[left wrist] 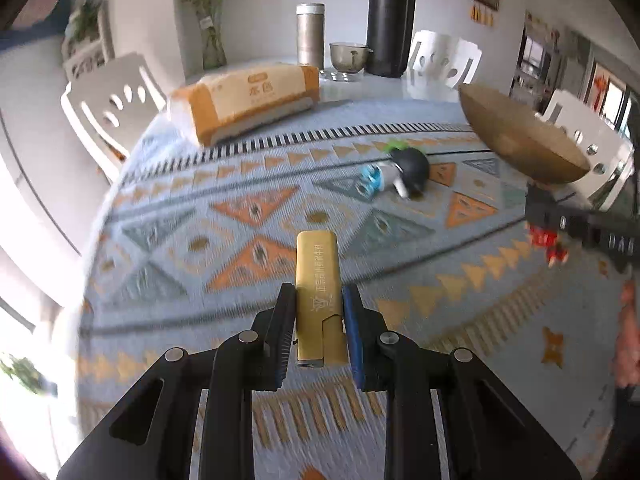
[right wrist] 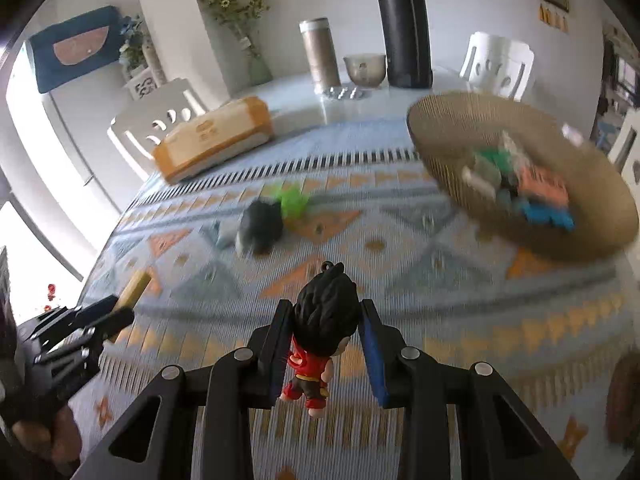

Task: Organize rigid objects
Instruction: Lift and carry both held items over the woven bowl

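The left gripper (left wrist: pixel 316 320) is clamping 1 gold bar (left wrist: pixel 318 280), stiff, slick and probably light, by its long sides above the worktop (left wrist: pixel 200 200). The right gripper (right wrist: pixel 326 344) is pinching 1 hard figurine (right wrist: pixel 320 328) at the head, a bulky, uneven hold. 1 woven basket (right wrist: pixel 460 152) is holding several blurred items; 3 small pieces are lying loose near it

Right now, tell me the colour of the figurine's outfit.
Red with a yellow belt; the figurine shows best in the right wrist view.
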`<state>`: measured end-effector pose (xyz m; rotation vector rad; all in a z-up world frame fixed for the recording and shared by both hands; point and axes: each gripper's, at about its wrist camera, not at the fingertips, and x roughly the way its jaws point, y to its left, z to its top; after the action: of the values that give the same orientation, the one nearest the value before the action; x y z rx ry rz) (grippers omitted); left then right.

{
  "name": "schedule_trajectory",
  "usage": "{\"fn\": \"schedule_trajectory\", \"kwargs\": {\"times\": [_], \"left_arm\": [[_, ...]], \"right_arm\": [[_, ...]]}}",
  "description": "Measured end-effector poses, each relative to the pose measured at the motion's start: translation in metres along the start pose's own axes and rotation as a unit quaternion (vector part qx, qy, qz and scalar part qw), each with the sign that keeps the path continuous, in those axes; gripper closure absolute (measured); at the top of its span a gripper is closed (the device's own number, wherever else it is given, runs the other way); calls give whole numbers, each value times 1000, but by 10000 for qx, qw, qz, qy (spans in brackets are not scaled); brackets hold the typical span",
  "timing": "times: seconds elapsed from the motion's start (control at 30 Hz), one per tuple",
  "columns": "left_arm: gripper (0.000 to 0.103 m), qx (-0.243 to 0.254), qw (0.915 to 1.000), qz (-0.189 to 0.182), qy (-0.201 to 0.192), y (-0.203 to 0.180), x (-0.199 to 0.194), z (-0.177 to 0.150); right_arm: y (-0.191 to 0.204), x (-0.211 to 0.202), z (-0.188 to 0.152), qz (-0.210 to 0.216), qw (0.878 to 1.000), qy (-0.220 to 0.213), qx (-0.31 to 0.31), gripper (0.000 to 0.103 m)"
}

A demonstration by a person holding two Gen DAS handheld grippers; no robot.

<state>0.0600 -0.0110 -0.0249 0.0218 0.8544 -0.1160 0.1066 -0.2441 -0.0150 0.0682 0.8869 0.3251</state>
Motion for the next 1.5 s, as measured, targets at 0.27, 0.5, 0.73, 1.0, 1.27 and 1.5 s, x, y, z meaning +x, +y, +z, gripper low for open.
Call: {"fn": "schedule_trajectory", "kwargs": {"times": [0.27, 0.5, 0.73, 1.0, 1.27, 1.5], "left_arm": [[82, 316, 9984, 352, -301, -21, -5, -18], [81, 130, 9998, 119, -61, -12, 3, -16], [56, 160, 9993, 262, 191, -14, 12, -17], [73, 378, 9983, 419, 124, -22, 11, -18], [82, 277, 9987, 412, -77, -19, 3, -18], [83, 261, 9987, 142, -403, -31, -13, -7]], "right_arm": [[1, 8, -37, 111, 9997, 193, -76, 71], [2, 12, -38, 104, 9997, 202, -115, 61], [12, 16, -39, -255, 9989, 199, -352, 40], [22, 16, -41, -517, 9965, 117, -639, 66], [27, 8, -43, -531, 9957, -94, -753, 68], [27, 0, -43, -596, 9952, -299, -722, 70]]}}
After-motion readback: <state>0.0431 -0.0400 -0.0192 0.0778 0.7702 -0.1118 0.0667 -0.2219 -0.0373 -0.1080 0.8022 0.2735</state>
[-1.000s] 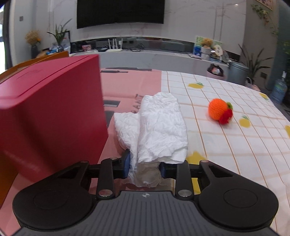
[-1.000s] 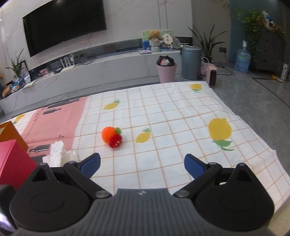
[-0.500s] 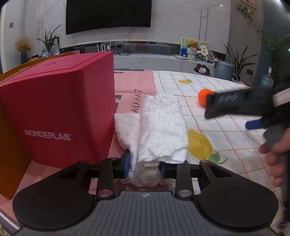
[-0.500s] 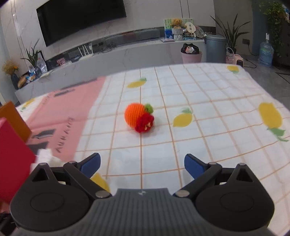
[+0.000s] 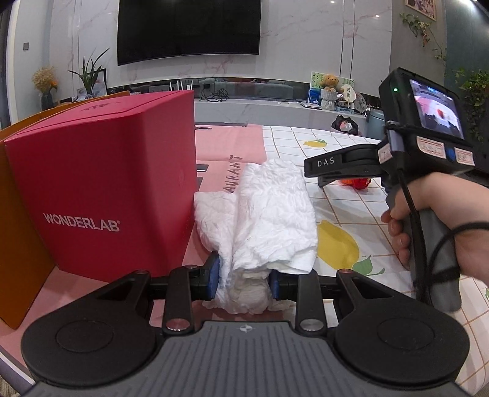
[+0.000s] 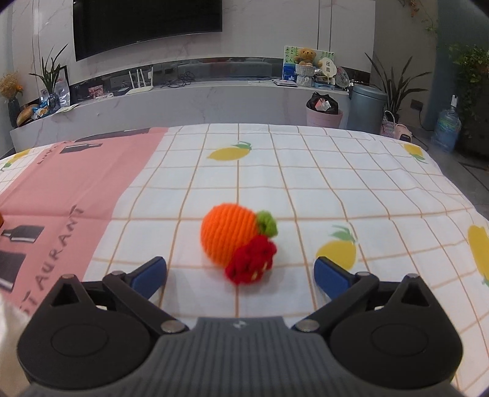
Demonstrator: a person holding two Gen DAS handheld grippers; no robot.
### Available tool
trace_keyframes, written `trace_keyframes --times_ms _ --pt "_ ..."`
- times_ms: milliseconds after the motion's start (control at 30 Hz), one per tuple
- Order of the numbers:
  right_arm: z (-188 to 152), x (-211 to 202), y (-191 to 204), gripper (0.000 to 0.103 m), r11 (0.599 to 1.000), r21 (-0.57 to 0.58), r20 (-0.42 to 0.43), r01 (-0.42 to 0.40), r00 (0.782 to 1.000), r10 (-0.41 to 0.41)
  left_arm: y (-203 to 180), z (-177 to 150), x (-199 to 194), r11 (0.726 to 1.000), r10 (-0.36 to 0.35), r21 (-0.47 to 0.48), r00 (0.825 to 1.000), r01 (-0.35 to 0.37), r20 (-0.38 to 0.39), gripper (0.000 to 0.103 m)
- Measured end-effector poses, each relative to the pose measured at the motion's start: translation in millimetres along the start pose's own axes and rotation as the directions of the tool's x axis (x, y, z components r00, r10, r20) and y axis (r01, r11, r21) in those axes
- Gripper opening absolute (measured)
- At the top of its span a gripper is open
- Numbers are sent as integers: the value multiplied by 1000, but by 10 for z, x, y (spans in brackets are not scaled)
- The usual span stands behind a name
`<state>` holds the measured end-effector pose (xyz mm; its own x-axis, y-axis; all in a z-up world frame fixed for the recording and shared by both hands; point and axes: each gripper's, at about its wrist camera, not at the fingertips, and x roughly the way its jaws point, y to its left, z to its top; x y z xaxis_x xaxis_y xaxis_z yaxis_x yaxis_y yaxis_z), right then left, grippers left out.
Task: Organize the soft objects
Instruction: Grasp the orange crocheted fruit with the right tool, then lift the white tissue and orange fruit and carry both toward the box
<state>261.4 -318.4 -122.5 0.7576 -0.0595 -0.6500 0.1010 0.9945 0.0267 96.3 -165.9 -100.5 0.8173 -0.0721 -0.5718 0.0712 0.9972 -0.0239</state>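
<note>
Moved: our right tool has dropped close to the knitted orange, tips spread.
Left tool: we pinch the white cloth beside the red box.

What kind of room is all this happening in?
Most likely a home living room: a large black wall-mounted television hangs above a long pale marble media shelf, and leafy potted houseplants stand nearby. The work surface is a table under a lemon-print checked tablecloth.
</note>
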Motion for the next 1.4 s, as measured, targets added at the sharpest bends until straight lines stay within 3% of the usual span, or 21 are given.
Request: trace_keyframes --times_ms 267,500,567,600,633,667,733,833,1033,1067,1133,1200,1300,1400 --pt "108 114 -16 100 1000 -19 1 -15 1000 15 -13 -13 -9 1000 1 7 1000 -1 6 36" --pt "105 35 58 47 994 -79 48 -78 996 82 9 -47 -23 1000 -4 1 1000 4 19 36" --pt "101 27 66 46 993 -84 50 -80 995 84 28 -49 -30 1000 -13 -5 1000 14 20 38" --pt "99 23 70 46 993 -87 50 -82 995 87 33 -59 -33 1000 -6 -2 1000 6 26 53" --pt "96 20 74 46 992 -90 50 -85 995 90 35 -72 -34 1000 13 8 999 -13 33 76" --pt "93 17 75 46 992 -91 50 -87 995 92 39 -89 -32 999 34 10 999 -35 37 83" --pt "94 19 77 46 992 -92 50 -88 994 93 45 -90 -23 1000 11 -8 999 -10 31 95" --pt "92 16 78 46 992 -91 50 -88 994 93 -33 -27 19 999 38 -13 999 -38 3 103" --pt "92 21 73 46 992 -83 50 -95 994 99 -131 33 78 996 74 -50 997 -75 -20 103" --pt "88 16 75 46 992 -82 50 -96 994 100 -137 29 66 997 66 -49 998 -67 -15 101" --pt "86 11 74 46 992 -82 50 -96 994 100 -145 -15 2 997 63 -37 998 -63 14 64" --pt "86 10 74 46 992 -83 50 -95 994 100 -135 -70 -57 999 30 -38 999 -29 37 42" --pt "85 9 75 46 992 -83 50 -95 994 99 -109 -134 -137 999 25 -36 998 -23 58 31" --pt "81 4 81 46 992 -88 51 -94 994 99 -20 -111 -241 992 22 -125 996 -12 82 26"
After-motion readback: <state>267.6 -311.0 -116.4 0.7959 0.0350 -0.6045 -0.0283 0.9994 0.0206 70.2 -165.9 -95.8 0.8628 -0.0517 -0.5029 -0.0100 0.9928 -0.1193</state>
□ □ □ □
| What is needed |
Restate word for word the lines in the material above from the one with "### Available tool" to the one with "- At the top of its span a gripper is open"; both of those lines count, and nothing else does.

| Written solution |
### Available tool
trace_keyframes, written `trace_keyframes --times_ms _ --pt "_ ..."`
- times_ms: milliseconds after the motion's start (control at 30 Hz), one per tuple
- Order of the numbers:
  right_arm: z (-188 to 152), x (-211 to 202), y (-191 to 204), gripper (0.000 to 0.103 m), r11 (0.599 to 1.000), r21 (-0.57 to 0.58), r20 (-0.42 to 0.43), r01 (-0.42 to 0.40), r00 (0.782 to 1.000), r10 (-0.41 to 0.41)
  left_arm: y (-203 to 180), z (-177 to 150), x (-199 to 194), r11 (0.726 to 1.000), r10 (-0.36 to 0.35), r21 (-0.47 to 0.48), r00 (0.825 to 1.000), r01 (-0.35 to 0.37), r20 (-0.38 to 0.39), gripper (0.000 to 0.103 m)
- Measured end-effector poses, each relative to the pose measured at the motion's start: translation in millimetres along the start pose's own axes and rotation as the directions of the tool's x axis (x, y, z components r00, r10, r20) and y axis (r01, r11, r21) in those axes
- Gripper opening absolute (measured)
- At the top of its span a gripper is open

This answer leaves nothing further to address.